España cierra 2025 con un descenso notable de la inmigración irregular, una tendencia que marca un punto de inflexión tras varios años de fuerte presión migratoria. Según los datos oficiales del Ministerio del Interior, un total de 36.775 personas llegaron al país por vías no regulares entre el 1 de enero y el 31 de diciembre de 2025. La cifra supone una reducción del 42,6% respecto a 2024, cuando se registraron más de 64.000 llegadas.
Este retroceso no solo tiene valor estadístico. Detrás de los números hay vidas, decisiones difíciles y rutas cambiantes, pero también políticas de control más estrictas, cooperación internacional y un reajuste de los flujos migratorios hacia otros puntos del Mediterráneo y del Atlántico.
Los datos de 2025 confirman una ruptura clara con la dinámica ascendente que se había consolidado en 2023 y 2024, dos años situados entre los más intensos de la última década. El máximo histórico sigue siendo 2018, con más de 64.000 llegadas, una cifra que ahora vuelve a parecer lejana.
La vía marítima continúa siendo la principal puerta de entrada, aunque con un descenso muy significativo. En total, 32.925 personas alcanzaron las costas españolas por mar, casi la mitad que el año anterior. También se redujo de forma notable el número de embarcaciones, lo que apunta a una menor actividad de las rutas más habituales.
El caso de Canarias resulta especialmente llamativo. El archipiélago pasó de recibir casi 47.000 personas en 2024 a algo menos de 18.000 en 2025, una bajada superior al 60%. Este descenso ha supuesto un alivio logístico y humanitario para unas islas que llevaban años soportando una presión constante sobre sus recursos de acogida.

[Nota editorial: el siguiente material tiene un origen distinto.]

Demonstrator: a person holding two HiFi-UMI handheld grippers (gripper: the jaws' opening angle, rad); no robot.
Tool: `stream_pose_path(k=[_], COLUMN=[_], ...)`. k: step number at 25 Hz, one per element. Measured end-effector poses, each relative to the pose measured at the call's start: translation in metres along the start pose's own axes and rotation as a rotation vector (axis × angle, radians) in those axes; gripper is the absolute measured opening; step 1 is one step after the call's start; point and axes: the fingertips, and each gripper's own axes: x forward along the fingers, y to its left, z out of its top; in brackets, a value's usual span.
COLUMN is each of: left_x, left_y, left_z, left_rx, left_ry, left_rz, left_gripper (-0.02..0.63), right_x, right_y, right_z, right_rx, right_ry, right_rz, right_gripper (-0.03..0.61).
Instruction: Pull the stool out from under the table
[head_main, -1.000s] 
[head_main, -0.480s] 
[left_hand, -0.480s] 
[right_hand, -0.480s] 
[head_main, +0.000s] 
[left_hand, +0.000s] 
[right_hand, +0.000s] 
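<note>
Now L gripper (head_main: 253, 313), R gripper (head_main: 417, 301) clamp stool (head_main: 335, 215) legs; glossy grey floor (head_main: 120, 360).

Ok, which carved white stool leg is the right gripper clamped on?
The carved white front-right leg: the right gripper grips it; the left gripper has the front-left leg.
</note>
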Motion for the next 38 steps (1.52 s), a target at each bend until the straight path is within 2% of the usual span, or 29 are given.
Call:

Aunque el balance global es positivo en términos de reducción, el mapa migratorio español sigue mostrando contrastes importantes. Mientras que la llegada por mar a la Península también bajó ligeramente, Baleares rompió la tendencia con un aumento superior al 24%, lo que indica un desplazamiento parcial de las rutas, según Europa Press.
Además, las entradas por vía terrestre en Ceuta y Melilla crecieron con fuerza. En conjunto, aumentaron más de un 45%, con un repunte especialmente acusado en Melilla. Estos datos recuerdan que la inmigración irregular no desaparece, sino que se transforma y busca nuevos caminos.
En perspectiva histórica, 2025 se sitúa en una posición intermedia: por debajo de los grandes picos, pero aún lejos de los mínimos de otros años. Más allá de los números, el reto sigue siendo encontrar un equilibrio humano, político y social que combine control, cooperación y respeto a los derechos fundamentales.